Astellas Pharma and AviadoBio have entered into an exclusive option and licence agreement worth over $2bn for an investigational dementia gene therapy.
AviadoBio’s candidate, AVB-101, is currently in phase 1/2 development for patients with frontotemporal dementia (FTD) with progranulin mutations.
Astellas will be given the option to receive a worldwide exclusive licence for the development and commercialisation rights to the asset in FTD with progranulin mutations and other potential indications.
In exchange, Astellas will make a $20m equity investment in AviadoBio and up to $30m in upfront payments, with AviadoBio also eligible to receive up to $2.18bn in licence fees and milestone payments, plus royalties, if Astellas exercises its option.
Accounting for less than one in 30 dementia cases, FTD is a form of early-onset dementia that typically leads to death within three to 13 years from diagnosis.
Symptoms typically begin between the ages of 45 and 64 years, and patients commonly experience personality changes, uncharacteristic behaviours, loss of language, apathy and reduced mobility.
AVB-101 is delivered as a one-time treatment using a minimally invasive procedure directly to the part of the brain called the thalamus, which has extensive connections throughout the brain, to restore progranulin levels in the frontal and temporal cortex.

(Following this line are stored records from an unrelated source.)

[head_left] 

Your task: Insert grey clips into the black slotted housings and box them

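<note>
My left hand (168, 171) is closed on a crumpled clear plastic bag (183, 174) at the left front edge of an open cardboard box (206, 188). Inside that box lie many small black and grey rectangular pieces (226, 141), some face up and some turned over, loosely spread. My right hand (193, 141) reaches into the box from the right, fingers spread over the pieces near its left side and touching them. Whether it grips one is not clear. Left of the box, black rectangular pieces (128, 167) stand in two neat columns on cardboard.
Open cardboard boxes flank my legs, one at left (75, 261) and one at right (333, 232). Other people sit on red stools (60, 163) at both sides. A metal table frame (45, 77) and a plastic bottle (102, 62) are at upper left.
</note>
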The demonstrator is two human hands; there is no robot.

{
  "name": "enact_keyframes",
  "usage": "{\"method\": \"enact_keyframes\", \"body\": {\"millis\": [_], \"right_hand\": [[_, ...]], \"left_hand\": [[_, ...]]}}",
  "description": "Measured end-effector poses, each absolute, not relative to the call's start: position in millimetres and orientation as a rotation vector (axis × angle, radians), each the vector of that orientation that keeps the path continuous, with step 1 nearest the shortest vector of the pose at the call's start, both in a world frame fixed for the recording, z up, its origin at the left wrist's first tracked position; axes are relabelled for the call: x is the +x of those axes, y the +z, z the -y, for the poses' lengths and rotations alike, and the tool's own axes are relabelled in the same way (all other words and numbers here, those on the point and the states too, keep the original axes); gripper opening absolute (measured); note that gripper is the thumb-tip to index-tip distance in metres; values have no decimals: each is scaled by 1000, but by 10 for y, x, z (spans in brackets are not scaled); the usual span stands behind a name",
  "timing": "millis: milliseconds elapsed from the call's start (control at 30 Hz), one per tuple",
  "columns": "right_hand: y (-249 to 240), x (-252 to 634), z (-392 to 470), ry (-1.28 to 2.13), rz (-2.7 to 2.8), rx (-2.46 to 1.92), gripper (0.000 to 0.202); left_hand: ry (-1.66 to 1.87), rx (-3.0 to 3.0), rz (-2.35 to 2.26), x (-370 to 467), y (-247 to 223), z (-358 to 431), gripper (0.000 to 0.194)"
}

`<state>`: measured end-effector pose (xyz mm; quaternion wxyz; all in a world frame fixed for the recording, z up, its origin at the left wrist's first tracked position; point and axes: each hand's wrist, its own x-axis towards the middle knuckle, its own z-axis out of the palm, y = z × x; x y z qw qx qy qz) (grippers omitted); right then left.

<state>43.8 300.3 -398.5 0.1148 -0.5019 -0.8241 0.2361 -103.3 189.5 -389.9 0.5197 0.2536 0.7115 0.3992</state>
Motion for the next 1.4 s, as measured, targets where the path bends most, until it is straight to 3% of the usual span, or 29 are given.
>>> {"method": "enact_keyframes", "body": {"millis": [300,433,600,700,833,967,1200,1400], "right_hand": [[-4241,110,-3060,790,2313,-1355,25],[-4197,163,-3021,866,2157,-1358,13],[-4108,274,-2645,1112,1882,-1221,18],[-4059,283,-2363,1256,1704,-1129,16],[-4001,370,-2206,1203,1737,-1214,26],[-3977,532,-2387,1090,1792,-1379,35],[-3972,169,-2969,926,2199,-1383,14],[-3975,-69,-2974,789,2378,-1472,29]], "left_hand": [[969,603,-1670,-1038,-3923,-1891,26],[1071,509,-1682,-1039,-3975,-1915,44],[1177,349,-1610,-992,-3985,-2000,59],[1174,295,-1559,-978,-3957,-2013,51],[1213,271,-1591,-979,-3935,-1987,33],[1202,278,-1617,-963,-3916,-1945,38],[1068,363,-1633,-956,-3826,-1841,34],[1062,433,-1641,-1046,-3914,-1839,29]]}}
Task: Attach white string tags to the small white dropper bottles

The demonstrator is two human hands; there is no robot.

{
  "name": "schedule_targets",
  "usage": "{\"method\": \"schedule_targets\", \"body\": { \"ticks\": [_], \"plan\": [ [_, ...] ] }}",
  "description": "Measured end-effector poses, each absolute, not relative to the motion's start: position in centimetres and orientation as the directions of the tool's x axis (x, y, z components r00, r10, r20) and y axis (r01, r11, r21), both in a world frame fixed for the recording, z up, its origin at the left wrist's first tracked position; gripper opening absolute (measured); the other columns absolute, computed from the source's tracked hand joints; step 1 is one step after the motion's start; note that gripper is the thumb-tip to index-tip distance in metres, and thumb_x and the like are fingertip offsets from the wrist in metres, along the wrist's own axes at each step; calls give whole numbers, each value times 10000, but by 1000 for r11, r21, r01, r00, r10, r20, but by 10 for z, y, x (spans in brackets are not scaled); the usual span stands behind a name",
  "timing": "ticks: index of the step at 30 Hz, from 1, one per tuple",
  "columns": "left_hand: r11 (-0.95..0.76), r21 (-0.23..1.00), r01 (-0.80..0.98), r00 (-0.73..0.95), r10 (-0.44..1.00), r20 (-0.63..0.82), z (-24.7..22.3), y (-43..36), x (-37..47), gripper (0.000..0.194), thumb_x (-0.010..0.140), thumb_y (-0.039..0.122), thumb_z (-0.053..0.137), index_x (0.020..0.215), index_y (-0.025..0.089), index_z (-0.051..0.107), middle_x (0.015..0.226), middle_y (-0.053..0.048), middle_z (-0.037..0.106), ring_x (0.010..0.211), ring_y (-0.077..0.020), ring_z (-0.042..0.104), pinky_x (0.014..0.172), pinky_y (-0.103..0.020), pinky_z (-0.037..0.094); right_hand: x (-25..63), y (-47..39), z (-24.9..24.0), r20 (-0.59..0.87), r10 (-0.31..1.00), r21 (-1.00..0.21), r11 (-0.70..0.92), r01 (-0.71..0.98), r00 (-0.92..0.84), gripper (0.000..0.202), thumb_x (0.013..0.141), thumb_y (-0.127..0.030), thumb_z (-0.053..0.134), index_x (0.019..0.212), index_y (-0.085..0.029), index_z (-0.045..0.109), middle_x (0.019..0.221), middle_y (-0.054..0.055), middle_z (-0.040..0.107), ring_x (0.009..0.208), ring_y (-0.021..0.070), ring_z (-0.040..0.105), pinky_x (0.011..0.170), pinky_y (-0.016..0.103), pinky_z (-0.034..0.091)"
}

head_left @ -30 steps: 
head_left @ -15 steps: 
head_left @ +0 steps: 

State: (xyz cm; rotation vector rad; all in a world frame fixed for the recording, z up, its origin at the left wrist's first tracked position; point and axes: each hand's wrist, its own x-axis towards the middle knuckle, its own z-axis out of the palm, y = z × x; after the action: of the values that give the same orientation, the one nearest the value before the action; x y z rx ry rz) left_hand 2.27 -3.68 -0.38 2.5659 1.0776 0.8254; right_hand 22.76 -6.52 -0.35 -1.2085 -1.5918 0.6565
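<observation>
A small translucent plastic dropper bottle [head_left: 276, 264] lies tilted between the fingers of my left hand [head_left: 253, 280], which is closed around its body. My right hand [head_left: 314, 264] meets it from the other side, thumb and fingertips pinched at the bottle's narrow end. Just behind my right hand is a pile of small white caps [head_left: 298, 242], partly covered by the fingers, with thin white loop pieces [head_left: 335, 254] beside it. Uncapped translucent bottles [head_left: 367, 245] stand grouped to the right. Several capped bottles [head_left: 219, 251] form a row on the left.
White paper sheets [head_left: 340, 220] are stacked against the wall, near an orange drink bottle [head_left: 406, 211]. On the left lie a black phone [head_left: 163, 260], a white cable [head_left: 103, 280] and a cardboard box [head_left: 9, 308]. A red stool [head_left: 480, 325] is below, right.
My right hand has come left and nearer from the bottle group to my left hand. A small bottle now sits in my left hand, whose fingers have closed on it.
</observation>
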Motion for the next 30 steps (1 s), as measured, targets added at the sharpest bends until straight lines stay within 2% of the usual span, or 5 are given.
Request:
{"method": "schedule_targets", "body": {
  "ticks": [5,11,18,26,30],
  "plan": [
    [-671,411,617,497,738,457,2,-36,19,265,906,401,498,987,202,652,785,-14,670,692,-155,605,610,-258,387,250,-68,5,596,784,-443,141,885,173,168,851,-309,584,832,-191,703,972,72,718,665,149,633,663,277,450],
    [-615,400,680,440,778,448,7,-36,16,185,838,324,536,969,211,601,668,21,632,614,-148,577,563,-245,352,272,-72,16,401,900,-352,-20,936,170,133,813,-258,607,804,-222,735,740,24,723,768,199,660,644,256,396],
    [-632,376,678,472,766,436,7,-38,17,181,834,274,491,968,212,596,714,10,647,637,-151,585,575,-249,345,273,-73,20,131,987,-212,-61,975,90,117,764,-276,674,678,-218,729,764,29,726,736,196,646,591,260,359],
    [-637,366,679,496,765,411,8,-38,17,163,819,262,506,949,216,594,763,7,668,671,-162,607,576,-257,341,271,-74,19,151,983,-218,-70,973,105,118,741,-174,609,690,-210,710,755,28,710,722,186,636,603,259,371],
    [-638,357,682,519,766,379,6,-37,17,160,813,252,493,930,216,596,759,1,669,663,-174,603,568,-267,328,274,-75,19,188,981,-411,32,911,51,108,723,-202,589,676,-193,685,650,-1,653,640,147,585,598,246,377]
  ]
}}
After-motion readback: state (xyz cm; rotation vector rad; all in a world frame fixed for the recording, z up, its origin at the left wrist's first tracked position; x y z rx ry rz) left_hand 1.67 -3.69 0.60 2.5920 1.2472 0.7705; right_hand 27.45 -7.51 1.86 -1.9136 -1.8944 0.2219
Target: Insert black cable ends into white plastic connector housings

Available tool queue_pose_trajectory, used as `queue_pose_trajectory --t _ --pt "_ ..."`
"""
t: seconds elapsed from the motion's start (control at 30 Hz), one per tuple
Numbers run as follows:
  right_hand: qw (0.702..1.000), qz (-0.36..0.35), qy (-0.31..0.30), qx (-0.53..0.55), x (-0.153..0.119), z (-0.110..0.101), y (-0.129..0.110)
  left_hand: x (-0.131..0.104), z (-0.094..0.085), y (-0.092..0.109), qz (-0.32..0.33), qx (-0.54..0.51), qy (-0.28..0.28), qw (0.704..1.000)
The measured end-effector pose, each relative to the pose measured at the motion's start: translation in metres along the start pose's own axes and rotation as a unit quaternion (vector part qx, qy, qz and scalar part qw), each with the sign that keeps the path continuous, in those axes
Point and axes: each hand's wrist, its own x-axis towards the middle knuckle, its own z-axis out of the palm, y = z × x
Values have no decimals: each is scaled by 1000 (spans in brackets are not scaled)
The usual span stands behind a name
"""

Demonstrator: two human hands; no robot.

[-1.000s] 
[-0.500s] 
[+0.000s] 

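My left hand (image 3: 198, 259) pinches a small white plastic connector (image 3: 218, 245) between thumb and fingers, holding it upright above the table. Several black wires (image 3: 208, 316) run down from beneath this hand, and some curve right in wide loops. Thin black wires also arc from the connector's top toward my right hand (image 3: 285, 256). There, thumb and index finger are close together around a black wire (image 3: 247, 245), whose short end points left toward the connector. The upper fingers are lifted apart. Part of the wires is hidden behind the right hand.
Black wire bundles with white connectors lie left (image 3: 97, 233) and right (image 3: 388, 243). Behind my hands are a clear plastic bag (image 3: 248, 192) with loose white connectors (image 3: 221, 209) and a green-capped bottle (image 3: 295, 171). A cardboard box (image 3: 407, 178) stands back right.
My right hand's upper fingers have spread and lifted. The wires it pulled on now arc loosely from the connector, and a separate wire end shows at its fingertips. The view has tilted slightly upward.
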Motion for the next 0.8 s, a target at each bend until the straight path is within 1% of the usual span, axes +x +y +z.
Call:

Astellas’ chief strategy officer, Adam Pearson, said: “We look forward to collaborating with the team at AviadoBio as we expand our gene therapy pipeline to help a broader range of people living with debilitating, neurodegenerative diseases.
“AVB-101 represents a truly innovative approach to the treatment of FTD with progranulin mutations and has the potential to be part of the next generation of gene therapy products through the creation of this agreement.”
Also commenting on the agreement, AviadoBio’s chief executive officer, Lisa Deschamps, said: “This strategic collaboration will combine our promising gene therapy candidate for FTD with progranulin mutations and delivery expertise with Astellas’ global capabilities in development and commercialisation of gene therapies.
“Together, we can further accelerate delivering this investigational medicine to families around the world who so desperately need treatment options for FTD with progranulin mutations and other neurological diseases.”